PROMPT :: Please, without any pictures, set down exactly the part of the listing below that opens with the line containing "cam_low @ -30" and closes with the line containing "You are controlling".

THE DATA ::

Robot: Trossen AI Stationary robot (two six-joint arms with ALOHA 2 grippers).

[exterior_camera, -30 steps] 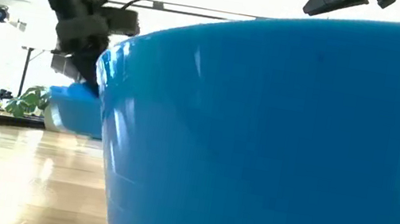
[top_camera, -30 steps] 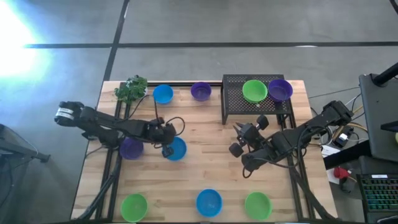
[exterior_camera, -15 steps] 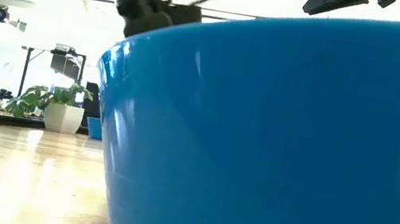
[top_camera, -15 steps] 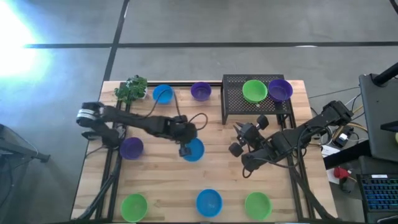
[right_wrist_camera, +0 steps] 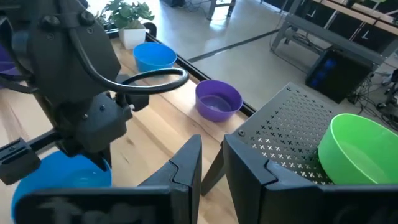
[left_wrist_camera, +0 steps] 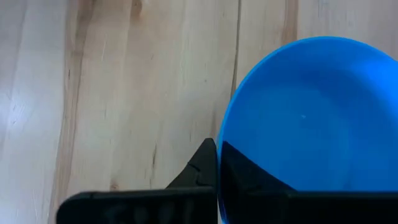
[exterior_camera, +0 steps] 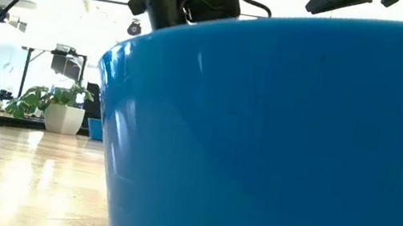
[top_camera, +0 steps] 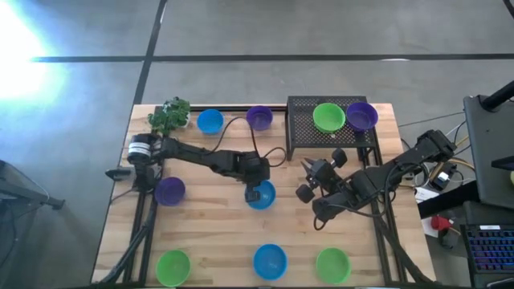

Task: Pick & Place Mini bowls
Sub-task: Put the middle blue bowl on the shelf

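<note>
Jaws of the left gripper (top_camera: 259, 192) are clamped on a blue bowl's (top_camera: 261, 195) rim at mid-desk (top_camera: 209, 233); the right gripper (top_camera: 315, 170) waits beside the black rack (top_camera: 301, 132), jaws slightly apart. Overhead, nine bowls: four blue, three green, two... actually three purple, ten total.

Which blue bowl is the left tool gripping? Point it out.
The blue bowl at mid-table, pinched at its rim by the shut left tool. The other two blue bowls sit free: one at the back edge, one at the front edge.
</note>
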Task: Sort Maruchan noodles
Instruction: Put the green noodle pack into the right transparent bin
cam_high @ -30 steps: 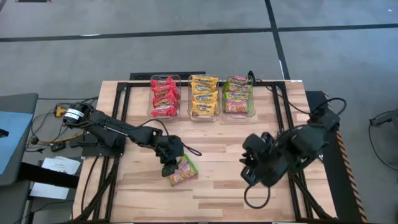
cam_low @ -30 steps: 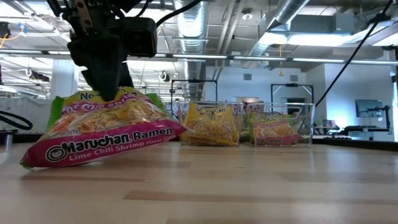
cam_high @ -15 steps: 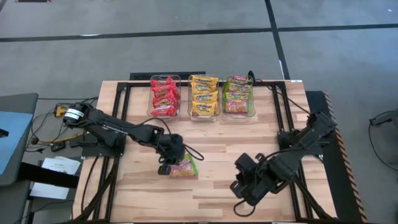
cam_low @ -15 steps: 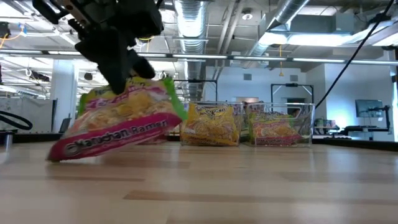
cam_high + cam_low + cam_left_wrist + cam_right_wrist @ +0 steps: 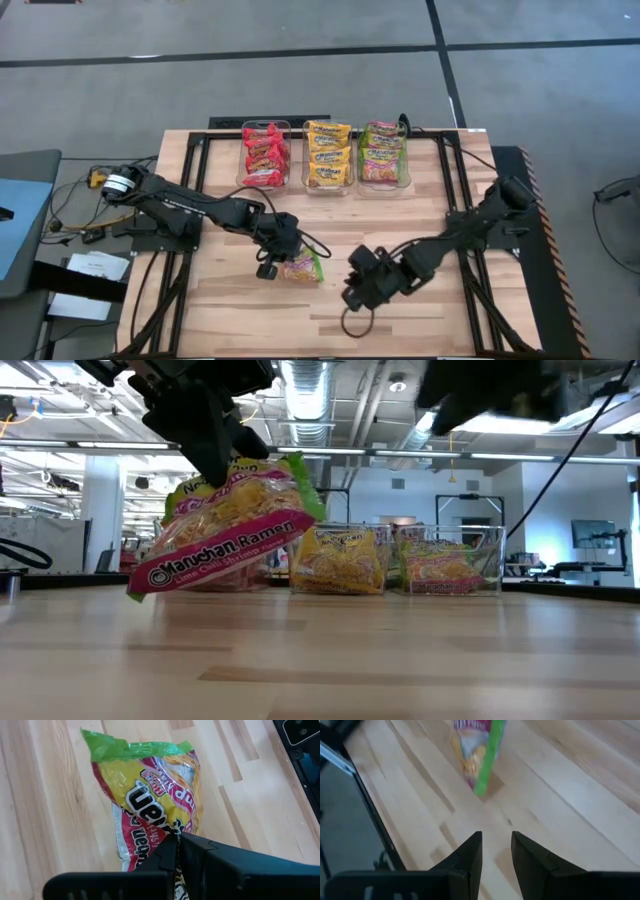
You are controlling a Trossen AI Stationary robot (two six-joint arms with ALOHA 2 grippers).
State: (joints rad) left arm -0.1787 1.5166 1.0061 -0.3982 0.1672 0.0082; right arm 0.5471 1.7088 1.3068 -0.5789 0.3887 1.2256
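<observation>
One green-and-pink Maruchan packet (image 5: 300,267) hangs near the table's middle, below my left gripper (image 5: 273,262), which is shut on it. It also shows in the low view (image 5: 225,525) and the left wrist view (image 5: 155,800). My right gripper (image 5: 353,287) is open just right of the packet, touching nothing; its fingers (image 5: 496,852) point toward the packet (image 5: 479,750). The other packets lie sorted in three clear bins at the far edge: red (image 5: 265,155), yellow (image 5: 327,155), green-and-pink (image 5: 382,153). My left gripper pinches the packet between its two fingers at one end's edge (image 5: 172,831), coming from above and slanting from the table's left. The packet hangs tilted below the fingers (image 5: 212,440), lifted clear of the table, with its green sealed end (image 5: 135,747) farthest from the gripper.
The three bins stand side by side at the table's far edge (image 5: 400,560). Dark frame rails run along the table's left (image 5: 190,190) and right (image 5: 460,190) sides. Bare wood lies along the near part of the table (image 5: 300,320). Cables trail off the left arm's base (image 5: 95,180).
My left gripper has risen and shifted slightly toward the far and right side. The packet, whose lower end rested on the table, now hangs clear and more tilted. My right arm has swung toward the table's left and near side, closing on the packet.
</observation>
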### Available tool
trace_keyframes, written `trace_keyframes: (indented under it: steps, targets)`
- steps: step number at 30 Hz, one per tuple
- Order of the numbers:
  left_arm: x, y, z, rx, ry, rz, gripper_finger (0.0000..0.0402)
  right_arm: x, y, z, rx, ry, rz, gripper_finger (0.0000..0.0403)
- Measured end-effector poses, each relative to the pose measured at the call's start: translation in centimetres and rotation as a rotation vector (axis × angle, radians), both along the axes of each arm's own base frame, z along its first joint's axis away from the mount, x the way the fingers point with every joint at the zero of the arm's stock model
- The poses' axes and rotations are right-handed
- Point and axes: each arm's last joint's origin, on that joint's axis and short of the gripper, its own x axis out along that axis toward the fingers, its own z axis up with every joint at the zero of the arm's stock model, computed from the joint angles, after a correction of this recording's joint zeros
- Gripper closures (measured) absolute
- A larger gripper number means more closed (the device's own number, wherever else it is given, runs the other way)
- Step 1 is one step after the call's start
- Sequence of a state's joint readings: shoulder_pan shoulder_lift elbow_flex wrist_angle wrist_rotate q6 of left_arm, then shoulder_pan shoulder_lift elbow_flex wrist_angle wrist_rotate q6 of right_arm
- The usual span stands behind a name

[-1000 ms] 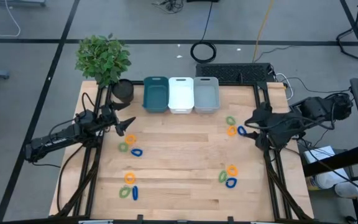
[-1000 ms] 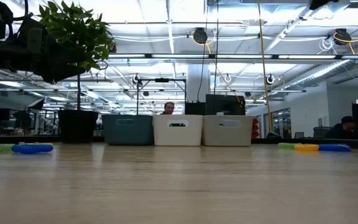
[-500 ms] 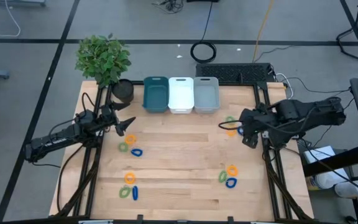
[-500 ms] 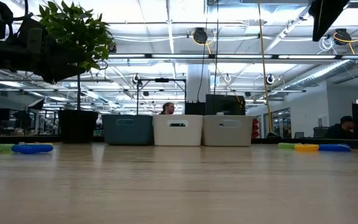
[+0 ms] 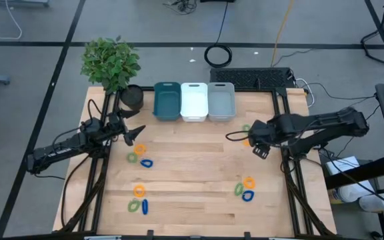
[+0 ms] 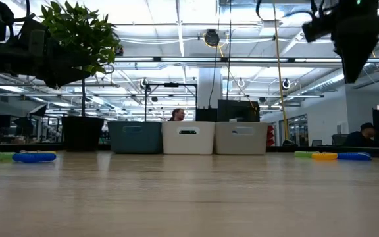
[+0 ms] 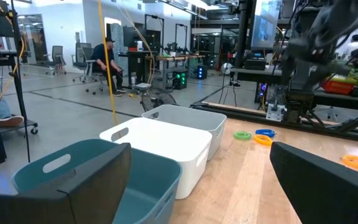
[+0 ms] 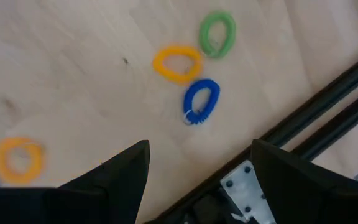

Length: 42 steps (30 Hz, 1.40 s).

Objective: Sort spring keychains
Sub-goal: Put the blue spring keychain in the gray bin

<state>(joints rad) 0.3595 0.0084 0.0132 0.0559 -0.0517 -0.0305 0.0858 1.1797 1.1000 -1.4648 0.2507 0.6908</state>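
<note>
Room: beyond our wooden bench (image 5: 192,173) we see an open workshop floor, a potted plant (image 5: 111,61) at the far left corner and people seated far off in the low view.
Bins: a teal bin (image 5: 167,101), a white bin (image 5: 194,101) and a grey bin (image 5: 221,101) stand touching in a row at the far edge.
Spring keychains: four trios of orange, green and blue loops lie on the bench; the far-right trio (image 8: 191,65) sits near the right edge, the near-right trio (image 5: 245,188) closer to us, and two more on the left half (image 5: 139,157).
Right gripper: our right gripper (image 5: 257,139) hangs above the far-right trio, jaws spread wide, holding nothing.
Left gripper: our left gripper (image 5: 133,133) waits near the left edge, jaws fully apart, empty.
Doing it well: we judge we should centre on one loop only, lower until a finger passes inside the coil, then close, so its neighbours stay put.
View differences: the right wrist view alone shows the three loops lying just apart; the low view flattens them into one line.
</note>
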Motion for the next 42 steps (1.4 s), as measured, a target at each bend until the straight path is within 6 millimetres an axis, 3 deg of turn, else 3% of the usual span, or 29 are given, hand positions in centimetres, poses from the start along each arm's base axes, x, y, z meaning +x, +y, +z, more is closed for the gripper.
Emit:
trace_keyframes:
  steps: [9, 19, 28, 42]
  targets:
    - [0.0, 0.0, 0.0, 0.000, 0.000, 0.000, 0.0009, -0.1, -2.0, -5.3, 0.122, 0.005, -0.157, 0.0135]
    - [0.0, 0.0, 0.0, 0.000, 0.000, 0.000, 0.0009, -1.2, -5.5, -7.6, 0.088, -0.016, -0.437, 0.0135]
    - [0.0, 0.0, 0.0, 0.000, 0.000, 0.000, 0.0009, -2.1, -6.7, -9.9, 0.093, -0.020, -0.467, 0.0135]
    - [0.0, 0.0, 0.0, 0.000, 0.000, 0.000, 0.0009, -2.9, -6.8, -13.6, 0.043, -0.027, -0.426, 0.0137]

ANSWER TO THE PROBLEM ::
cam_low @ -30 steps: 
cam_high @ -15 steps: 
cam_low @ -15 steps: 
cam_high + cam_low + cam_left_wrist + cam_right_wrist @ +0 steps: 
You are controlling a Trossen AI Stationary robot (two six-joint arms with ALOHA 2 grippers).

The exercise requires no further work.